# Burl Experts What Do You Think?



## Kevin (Feb 25, 2015)

I don't usually mess with oak but for those of you that have would you harvest this if it was free?

Reactions: Like 3


----------



## manbuckwal (Feb 25, 2015)

Yep, if i had help to lift it lol .

Reactions: Agree 1


----------



## Schroedc (Feb 25, 2015)

I don't know that I'm an expert but yep, I'd harvest it if it was free. If you get lucky and it's solid it makes nice mallet heads and bowls, IMO anything larger to show off the grains.


----------



## Treecycle Hardwoods (Feb 25, 2015)

I say if you want it and it is free go for it. I really think oak is an awesome burl but it dries finicky as you know.

Reactions: Agree 1


----------



## rob3232 (Feb 25, 2015)

looks like ash??? Wish I could help more... Just send it to Colin and we will figure it out!

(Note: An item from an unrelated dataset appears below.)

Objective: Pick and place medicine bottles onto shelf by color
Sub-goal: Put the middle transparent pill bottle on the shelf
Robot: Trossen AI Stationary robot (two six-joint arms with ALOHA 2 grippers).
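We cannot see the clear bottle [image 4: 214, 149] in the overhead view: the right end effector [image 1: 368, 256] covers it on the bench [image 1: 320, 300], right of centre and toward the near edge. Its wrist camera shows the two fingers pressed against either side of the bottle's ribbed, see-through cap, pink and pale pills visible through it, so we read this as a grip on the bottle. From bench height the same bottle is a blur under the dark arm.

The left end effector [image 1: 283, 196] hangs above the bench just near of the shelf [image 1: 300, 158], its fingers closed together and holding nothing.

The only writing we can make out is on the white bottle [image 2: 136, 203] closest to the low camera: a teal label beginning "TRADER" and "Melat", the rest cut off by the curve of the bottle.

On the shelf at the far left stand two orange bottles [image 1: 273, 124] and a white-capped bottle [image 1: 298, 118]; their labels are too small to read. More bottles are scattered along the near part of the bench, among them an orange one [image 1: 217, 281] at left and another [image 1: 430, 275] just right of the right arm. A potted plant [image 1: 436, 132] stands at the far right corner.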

Reactions: Like 1 | +Karma 1


----------



## Kevin (Feb 25, 2015)

He thinks he may have hickory burl also but this is way out on the back of his propertry I wouldn't be getting it untl a good long spell of fair weather. 

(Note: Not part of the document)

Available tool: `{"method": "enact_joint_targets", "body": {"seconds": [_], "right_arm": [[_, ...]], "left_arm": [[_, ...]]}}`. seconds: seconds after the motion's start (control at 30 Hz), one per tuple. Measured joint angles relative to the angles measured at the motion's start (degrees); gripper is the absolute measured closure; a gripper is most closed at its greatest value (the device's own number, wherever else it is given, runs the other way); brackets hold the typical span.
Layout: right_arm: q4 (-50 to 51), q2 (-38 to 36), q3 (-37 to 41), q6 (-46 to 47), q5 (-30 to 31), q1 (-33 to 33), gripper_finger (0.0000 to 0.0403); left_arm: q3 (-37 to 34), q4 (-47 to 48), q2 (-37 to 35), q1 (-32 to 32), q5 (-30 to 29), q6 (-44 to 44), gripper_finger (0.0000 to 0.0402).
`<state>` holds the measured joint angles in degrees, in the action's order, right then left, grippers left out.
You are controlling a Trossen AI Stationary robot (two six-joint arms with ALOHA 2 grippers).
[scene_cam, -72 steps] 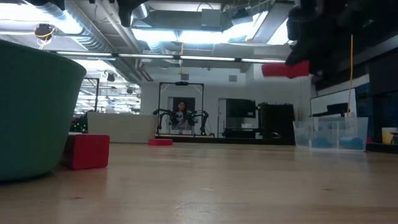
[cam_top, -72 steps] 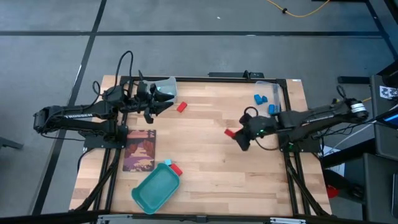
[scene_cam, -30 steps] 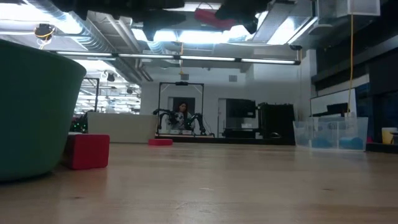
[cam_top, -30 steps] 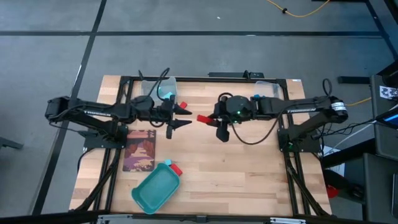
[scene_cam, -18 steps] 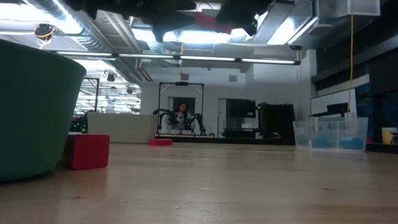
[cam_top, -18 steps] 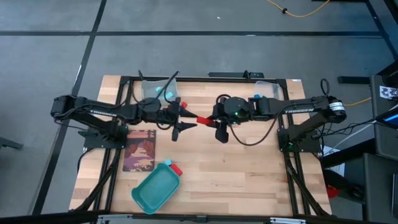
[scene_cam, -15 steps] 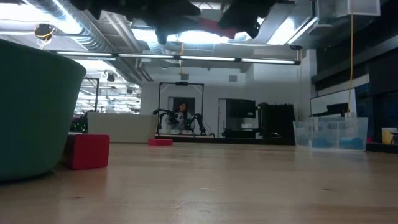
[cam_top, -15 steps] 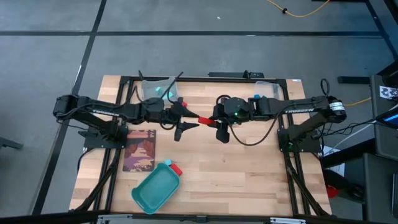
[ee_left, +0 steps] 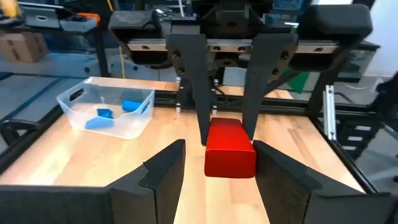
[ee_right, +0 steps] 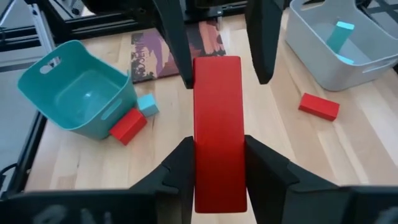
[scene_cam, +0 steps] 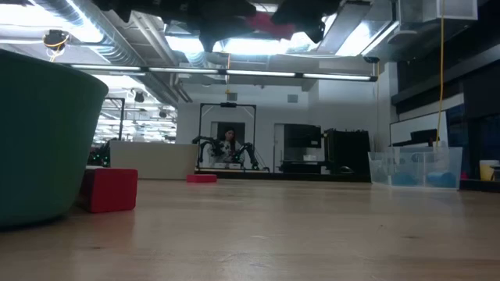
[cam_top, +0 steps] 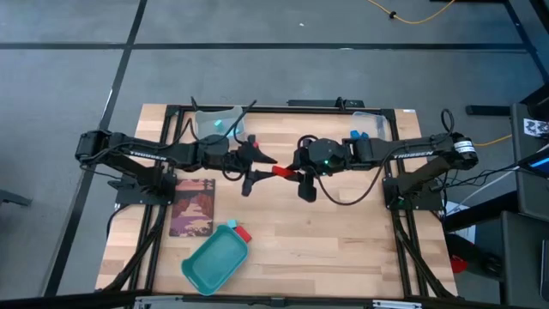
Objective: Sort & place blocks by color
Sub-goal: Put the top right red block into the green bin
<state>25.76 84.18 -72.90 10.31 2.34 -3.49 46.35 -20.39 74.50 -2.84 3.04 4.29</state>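
A long red block (cam_top: 279, 171) hangs in the air over the middle of the table, with my right gripper (cam_top: 290, 171) shut on it. My left gripper (cam_top: 264, 168) is open, and its fingers (ee_left: 166, 174) stand on either side of the block's free end (ee_left: 230, 149); I cannot tell whether they touch it. Another red block (ee_right: 318, 106) lies flat on the table by the clear bin (ee_right: 348, 50) that holds a cyan block (ee_right: 341, 32). A red block (cam_top: 244, 233) and a cyan one (cam_top: 231, 225) lie against the teal tray (cam_top: 213, 263). My right gripper pinches the red block's two long sides (ee_right: 217, 177) between its two fingers, at the end toward the table's right. The fingers come from the table's right, slanting a little downward, and lie along the block. The block sticks out toward the left gripper, clear of the table.
A second clear bin (cam_top: 371, 129) with blue blocks stands at the far right. A dark picture card (cam_top: 193, 206) lies at the left, near the teal tray. The table's middle and near right show bare wood.
My left gripper has gone toward the table's right, up to the red block, and its open fingers now stand around the block's free end. The right gripper and the block have kept still.
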Motion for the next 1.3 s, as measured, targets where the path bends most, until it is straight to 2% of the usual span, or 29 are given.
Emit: {"method": "enact_joint_targets", "body": {"seconds": [0.3,0.47,1.3], "right_arm": [[0.1,0.0,0.0,-0.2,-0.5,-0.1,0.0295],[0.0,0.0,0.0,-0.3,-0.5,0.0,0.0295],[-1.6,0.0,0.1,-0.3,-0.9,0.0,0.0295]], "left_arm": [[0.0,0.2,0.4,1.7,3.1,-0.3,0.0223],[-0.1,-1.0,0.4,2.4,0.2,-0.4,0.0223],[-0.1,-1.3,0.4,2.5,-0.7,-0.4,0.0228]]}}
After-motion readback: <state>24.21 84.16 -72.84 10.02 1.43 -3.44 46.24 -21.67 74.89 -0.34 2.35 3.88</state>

What's funny is since I have become determined to find local burl and started putting the word out actively, they are staring to come out of the woodwork. I may have been very mistaken that they are rare down here.


----------



## Mike1950 (Feb 25, 2015)

The red oak burl I have dealt with has lots of color. I have a couple BM boards that have eyes that I have been waiting to use. The white oak burl I have is unbelievably dense and swirly. No eyes.

Reactions: Informative 1


----------



## manbuckwal (Feb 25, 2015)

They make cool serving trays too

Reactions: EyeCandy! 3 | Way Cool 4


----------



## Mike1950 (Feb 25, 2015)

PS I can see no reason why you would not have burls there. But then agin I have not been to Texas. I have been to a lot of southern states and there are burls there.


----------



## Tclem (Feb 25, 2015)

Probably like us. We only have a few oak and cherry burl. I did get a sassafras and saw one in a popcorn tree but probably only 15 in the two yeafs I've been turning


----------



## steve bellinger (Feb 25, 2015)

Kevin I'd grab that in a heart beat. Even if it was hollow, there would still be a bunch of great wood in it. I know I posted this before, but here's a piece I did out of oak burl. Wish I had more of this not just the red I have. This is white oak.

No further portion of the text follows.